Read Web of the City Page 16


  What a stinking mess he had made of things. His sister was dead, all because he had gotten her into the Cougie Cats, and his mother was sick. He had alienated everyone in the neighborhood. His record at school was ruined and Carl Pancoast would be perfectly justified in having nothing further to do with him. He had beaten up strangers, that Mirsky kid, and people he knew. And where was he? Nowhere.

  “G-give—up—bas…bastard…?” Boy-O croaked from the floor. His face was pale, still, and his eyes, despite their junkie weirdness, were filled with pain. Rusty dug his hands into the fabric of his jeans, pulling at the flesh of his thighs. Damn it, damn it, damn it! He had to make Boy-O talk.

  He rose, to start again, and the terror-filled eyes of the junkie filled his world. They filled his world and they gave him an idea, a new idea, a payoff idea that had to mean success.

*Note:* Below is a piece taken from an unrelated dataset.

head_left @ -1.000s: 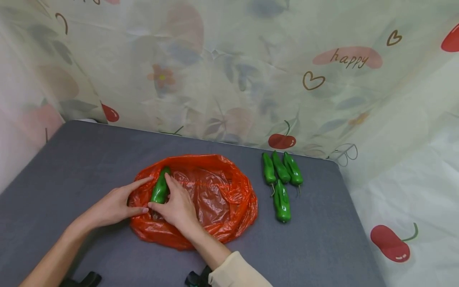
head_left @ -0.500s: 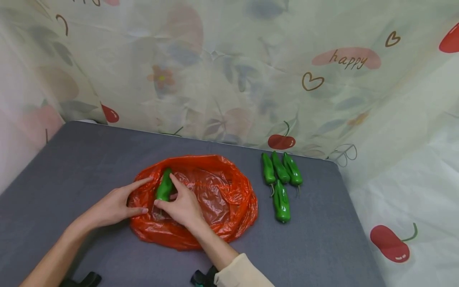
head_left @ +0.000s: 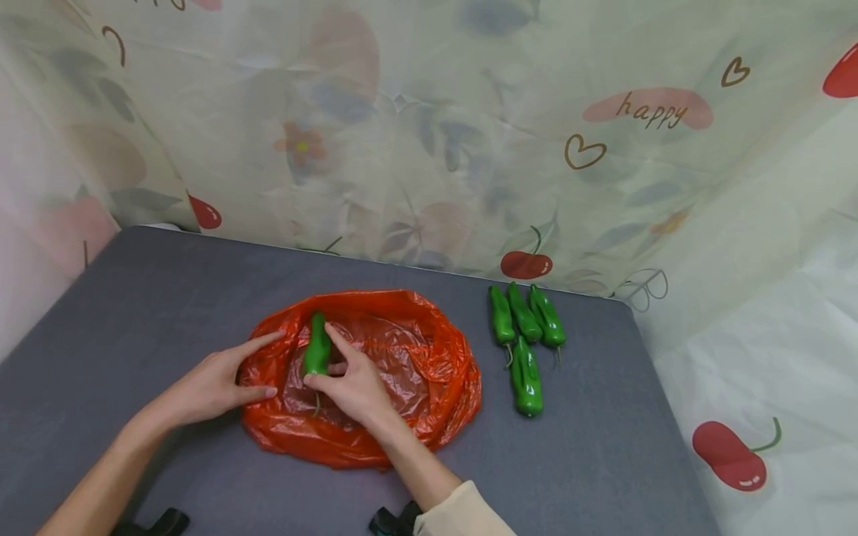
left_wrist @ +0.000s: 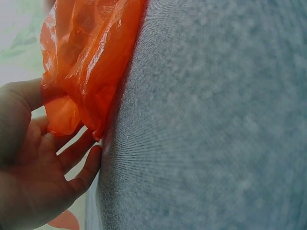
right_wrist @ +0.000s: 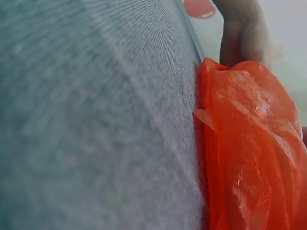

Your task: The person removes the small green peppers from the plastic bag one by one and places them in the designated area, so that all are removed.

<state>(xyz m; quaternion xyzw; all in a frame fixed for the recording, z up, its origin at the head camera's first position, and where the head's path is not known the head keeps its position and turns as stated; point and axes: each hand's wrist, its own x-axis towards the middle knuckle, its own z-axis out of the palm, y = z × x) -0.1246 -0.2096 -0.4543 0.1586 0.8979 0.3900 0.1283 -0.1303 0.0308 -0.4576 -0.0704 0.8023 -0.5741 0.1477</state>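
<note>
An orange-red plastic bag [head_left: 462, 394] lies spread wide on the grey table in the head view. Inside its left part is a green chili pepper [head_left: 317, 350], upright in this view, its thin stem toward the person. My right hand [head_left: 355, 387] reaches into the bag and pinches the pepper from its right side between thumb and fingers. At the bag's left edge, my left hand [head_left: 213, 383] holds the rim, thumb and index finger spread along it. The left wrist view shows the left hand's [left_wrist: 43, 163] other fingers low beside the bag. In the right wrist view the bag wall hides the pepper.
Several green peppers [head_left: 526, 376] lie grouped on the table right of the bag. A patterned curtain [head_left: 429, 149] hangs along the table's [head_left: 603, 447] far edge. Dark straps [head_left: 395, 519] show at the bottom.
My right hand has shifted the pepper a little to the right inside the bag and turned it more upright in view, exposing its stem. The left hand stays in place.
</note>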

Because if it didn’t, he was finished.

  He bent down, slapped away the feebly moving arm of Boy-O, offered in resistance, and began searching the junkie. After he had found three dozen little white packets of dust in pockets, and another half dozen in hidden flaps in the clothing, he realized that he would have to strip the junkie down.

  It took him longer than he thought it would, for the pusher dredged up a supply of strength from somewhere, and caused him trouble in removing the filthy rags that were pants and shirt and jacket. But finally, Rusty had the junkie lying naked to the flesh on the basement floor. He took the dope and the clothes and put them high up on a pile of furniture in the farthest corner of the basement.

  Boy-O watched it all with mounting fear. Every few seconds his eyes strayed to the dead-silent furnace. It was summer, and no one would come down here to the basement, but if Rusty tried to shove him in there—

  “Wh-what’re ya g-gonna… do…?”

  Rusty sat down again, back to the coal bin and crossed his arms. He shook his head. “Nothing. Not a goddamn thing. I’m gonna sit and wait.”

  Boy-O was bewildered. What was Rusty talking about? He was confused and in pain and bewildered, but he knew one thing: he would never talk. Because if he talked, just as sure as the street was hell, he would lose his junk, and that would be the end of him.

  He had to have his junk to live.

  And Rusty knew that, too. Unfortunately.

  Cold had come crawling. It was bitter. Not only the cold of the moist basement floor, but the cold from within. Boy-O was shivering, lying huddled like a foetus, knees drawn up and hands thrust into armpits for what little warmth there might be. His face, beneath the grime, was strained and peaked, and his lips quivered. Nerves in his upper arms and temples jerked spasti-cally, giving him a constantly moving, restless appearance. He moaned softly from time to time and every few minutes a shudder would run down his body.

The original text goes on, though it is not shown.